» EXERCISE GOAL: Scan the listing below for the word "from" and copy every line where it occurs.
- - -
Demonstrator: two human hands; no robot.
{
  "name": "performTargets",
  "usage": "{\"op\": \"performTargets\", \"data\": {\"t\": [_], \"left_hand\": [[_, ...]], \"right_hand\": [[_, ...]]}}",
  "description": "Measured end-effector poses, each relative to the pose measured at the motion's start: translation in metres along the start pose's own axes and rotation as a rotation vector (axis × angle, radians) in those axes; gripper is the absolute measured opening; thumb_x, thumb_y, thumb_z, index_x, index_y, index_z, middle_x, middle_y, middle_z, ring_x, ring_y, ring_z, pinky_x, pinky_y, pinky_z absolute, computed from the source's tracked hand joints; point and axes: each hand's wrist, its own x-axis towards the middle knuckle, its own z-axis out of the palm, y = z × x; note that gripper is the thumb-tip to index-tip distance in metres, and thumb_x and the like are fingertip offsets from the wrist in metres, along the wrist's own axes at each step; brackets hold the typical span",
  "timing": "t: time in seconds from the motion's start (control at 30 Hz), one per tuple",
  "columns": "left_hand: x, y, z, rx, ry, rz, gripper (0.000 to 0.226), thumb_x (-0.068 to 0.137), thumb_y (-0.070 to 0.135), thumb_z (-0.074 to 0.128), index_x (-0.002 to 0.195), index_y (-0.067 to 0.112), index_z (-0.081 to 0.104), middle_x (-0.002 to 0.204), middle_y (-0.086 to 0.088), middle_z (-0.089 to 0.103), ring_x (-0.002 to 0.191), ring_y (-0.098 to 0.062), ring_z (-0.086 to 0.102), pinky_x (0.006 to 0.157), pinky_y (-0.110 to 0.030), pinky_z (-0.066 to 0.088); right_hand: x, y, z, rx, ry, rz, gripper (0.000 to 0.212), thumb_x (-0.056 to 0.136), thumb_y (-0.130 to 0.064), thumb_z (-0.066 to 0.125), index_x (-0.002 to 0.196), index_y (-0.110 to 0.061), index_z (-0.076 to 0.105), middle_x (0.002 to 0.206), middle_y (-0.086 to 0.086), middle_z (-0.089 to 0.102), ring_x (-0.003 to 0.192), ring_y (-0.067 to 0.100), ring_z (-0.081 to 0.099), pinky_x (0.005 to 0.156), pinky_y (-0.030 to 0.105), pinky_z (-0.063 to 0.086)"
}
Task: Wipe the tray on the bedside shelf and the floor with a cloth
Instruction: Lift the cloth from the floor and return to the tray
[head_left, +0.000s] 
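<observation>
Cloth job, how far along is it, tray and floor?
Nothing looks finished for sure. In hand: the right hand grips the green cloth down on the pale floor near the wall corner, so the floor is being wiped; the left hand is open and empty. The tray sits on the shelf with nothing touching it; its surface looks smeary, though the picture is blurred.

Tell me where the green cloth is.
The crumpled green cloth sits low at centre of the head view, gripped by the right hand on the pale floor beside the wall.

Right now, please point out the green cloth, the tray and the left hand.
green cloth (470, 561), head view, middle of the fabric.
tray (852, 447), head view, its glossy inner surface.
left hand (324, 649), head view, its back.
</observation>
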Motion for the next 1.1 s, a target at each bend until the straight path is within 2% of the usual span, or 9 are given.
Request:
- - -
» RESULT FOR THIS TASK:
  "description": "Measured end-effector poses, each relative to the pose measured at the motion's start: translation in metres along the start pose's own axes and rotation as a rotation vector (axis × angle, radians) in those axes; gripper is the absolute measured opening; thumb_x, thumb_y, thumb_z, index_x, index_y, index_z, middle_x, middle_y, middle_z, ring_x, ring_y, ring_z, pinky_x, pinky_y, pinky_z absolute, computed from the source's tracked hand joints; point and axes: each hand's wrist, its own x-axis towards the middle knuckle, its own z-axis out of the palm, y = z × x; note that gripper is the thumb-tip to index-tip distance in metres, and thumb_x and the like are fingertip offsets from the wrist in metres, along the wrist's own axes at each step; brackets hold the typical span",
  "timing": "t: time in seconds from the motion's start (control at 30 Hz), one per tuple",
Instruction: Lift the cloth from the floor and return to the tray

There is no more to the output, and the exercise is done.